In opposition, Terwilliger argued that such a balancing test would defeat the whole purpose of protecting frank, full and unvarnished communications among a president’s advisers.

Forcing aides to consider during the daily crush of White House business whether their presidential communications are official and thus protected, or political, otherwise unofficial and not privileged, would be like trying to separate “dye in the water,” Terwilliger argued.

Terwilliger said Meadows “took umbrage” at Letter’s suggestion that Meadows was not fulfilling his patriotic duty as an American citizen “to respect the dignity of the Congress and its committees, and to testify,” quoting a 1957 Supreme Court decision.

“Mr. Meadows stance is a principled one, borne in part out of his respect for the necessity of maintaining the confidentiality of [presidential] communications and deliberations,” Terwilliger said. That protection exists for the benefit not of any individual president but for the nation, and could be even more important to preserve the effectiveness of Meadows or White House insiders like him, who Terwilliger delicately suggested, served “challenging presidents.”

House counsel Letter acknowledged that Meadows has offered to respond to the committee’s written questions and claimed to turn over all non-privileged records sought in seven requested categories and a log of documents he was withholding.
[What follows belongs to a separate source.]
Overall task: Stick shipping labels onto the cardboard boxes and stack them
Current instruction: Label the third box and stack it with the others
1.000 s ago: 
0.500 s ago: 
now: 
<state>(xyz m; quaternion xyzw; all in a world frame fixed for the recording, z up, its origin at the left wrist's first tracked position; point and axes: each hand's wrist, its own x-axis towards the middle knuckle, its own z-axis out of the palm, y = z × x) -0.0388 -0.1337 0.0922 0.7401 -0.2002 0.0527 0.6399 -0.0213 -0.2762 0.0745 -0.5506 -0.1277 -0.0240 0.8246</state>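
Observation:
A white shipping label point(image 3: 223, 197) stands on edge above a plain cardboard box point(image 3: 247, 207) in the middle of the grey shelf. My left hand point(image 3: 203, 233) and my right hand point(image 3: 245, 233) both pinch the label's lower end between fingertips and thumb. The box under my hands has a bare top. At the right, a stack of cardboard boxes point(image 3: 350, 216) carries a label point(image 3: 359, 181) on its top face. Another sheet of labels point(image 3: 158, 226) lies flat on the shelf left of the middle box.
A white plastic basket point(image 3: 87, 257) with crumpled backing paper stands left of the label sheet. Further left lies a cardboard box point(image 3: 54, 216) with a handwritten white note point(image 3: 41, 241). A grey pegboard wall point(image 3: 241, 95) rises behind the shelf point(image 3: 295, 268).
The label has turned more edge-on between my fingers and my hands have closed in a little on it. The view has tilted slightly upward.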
But Letter said it was important for a court to rule that there is no absolute immunity for White House aides to withhold documents, and to require Meadows to appear in person to assert any executive privilege over testimony, even if it is unclear whether any appeal would be resolved before the next Congress in January.

“We hope Mr. Meadows would say, ‘I have no valid grounds for not showing up. I have no valid grounds for not producing documents. I will now do my patriotic duty and show up, and do what so many others have done,’ ” Letter said, saying the Jan. 6 committee has heard from hundreds of witnesses including Cabinet secretaries and White House counsel.